In general, it looks like all conferences in our business are getting savvier and harder-working with planning the presentation side. In the early days, the content was so new that almost any format would work. As we evolve, the range of attendee skill sets is vast. We need to build a clear delineation of “practical sessions” vs. “newbie sessions” vs. “advanced or high level sessions” into the programming.
Beyond that, the marketplace for tradeshows is growing fickle and governed by practical limits to user attention. For relatively affluent participants in this economy, a conference competes with dealing with client development, or a family vacation. Translation: conferences today have to be concerned not only with attendees’ bottom line perspectives, but also with fun. That’s probably why we’ve seen growth in both full day seminar-style training and the selection and glitz factor of various socials and parties.

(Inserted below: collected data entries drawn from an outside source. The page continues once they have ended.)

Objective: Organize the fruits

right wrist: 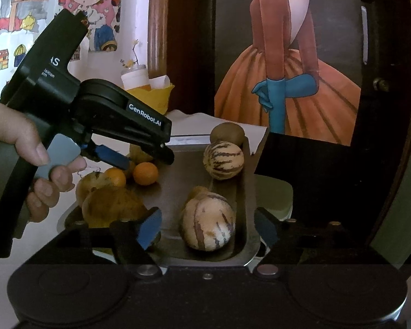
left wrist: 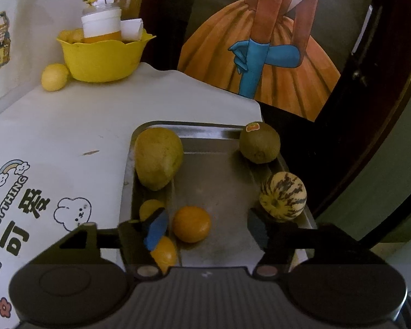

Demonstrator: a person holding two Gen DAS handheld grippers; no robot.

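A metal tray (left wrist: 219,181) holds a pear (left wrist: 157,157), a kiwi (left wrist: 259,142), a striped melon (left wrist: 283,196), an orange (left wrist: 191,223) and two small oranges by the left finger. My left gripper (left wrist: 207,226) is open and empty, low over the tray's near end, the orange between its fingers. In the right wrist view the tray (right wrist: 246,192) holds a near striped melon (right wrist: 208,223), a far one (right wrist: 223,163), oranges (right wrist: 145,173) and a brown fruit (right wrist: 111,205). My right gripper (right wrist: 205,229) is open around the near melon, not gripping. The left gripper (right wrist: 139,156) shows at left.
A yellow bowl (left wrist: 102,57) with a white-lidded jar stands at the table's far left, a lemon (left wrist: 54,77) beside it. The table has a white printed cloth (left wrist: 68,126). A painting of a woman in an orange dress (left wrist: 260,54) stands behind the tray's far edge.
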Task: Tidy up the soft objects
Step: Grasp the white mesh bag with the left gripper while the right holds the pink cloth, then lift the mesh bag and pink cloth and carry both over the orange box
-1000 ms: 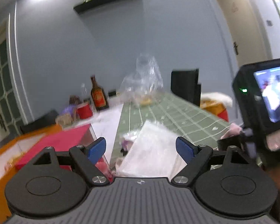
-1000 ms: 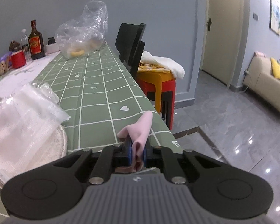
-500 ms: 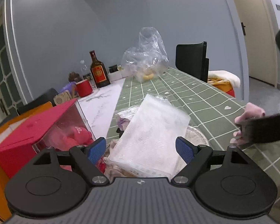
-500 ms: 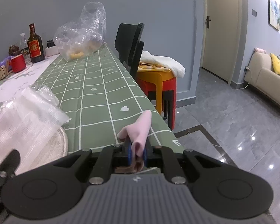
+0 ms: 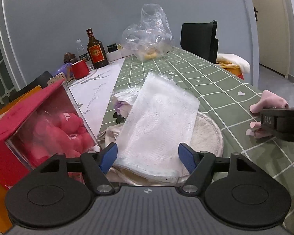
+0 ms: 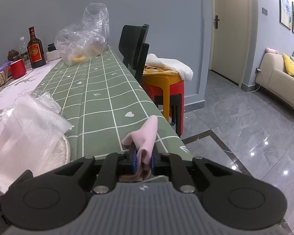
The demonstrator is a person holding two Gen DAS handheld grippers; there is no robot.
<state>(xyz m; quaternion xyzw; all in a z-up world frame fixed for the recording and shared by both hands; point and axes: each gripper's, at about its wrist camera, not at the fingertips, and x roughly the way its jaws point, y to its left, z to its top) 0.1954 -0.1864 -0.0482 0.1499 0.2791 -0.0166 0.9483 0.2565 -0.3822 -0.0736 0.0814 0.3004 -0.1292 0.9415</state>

While the sponsor-driven “big party one-upmanship” days tend to be confined to bubble periods, that hasn’t slaked attendees’ thirst for the happening after-hours events, where, in addition to plain old fun, you never know what business advantages you might pick up from that conversation conducted (to quote former Canadian Prime Minister Brian Mulroney) “after a couple of scotches at 2 a.m.”
Finally, the keynote Danny Sullivan conversation with Google cofounder Sergey Brin at SES San Jose 2003 marked the first, and only, time Sergey has keynoted at a major search conference. You can certainly get your money’s worth from Schmidt, Mayer, Cutts, and about 50 other Googlers, but if you want to paying attendee asses in the seats (with apologies to the low-key Larry Page), Brin’s your showman. Will he ever be back?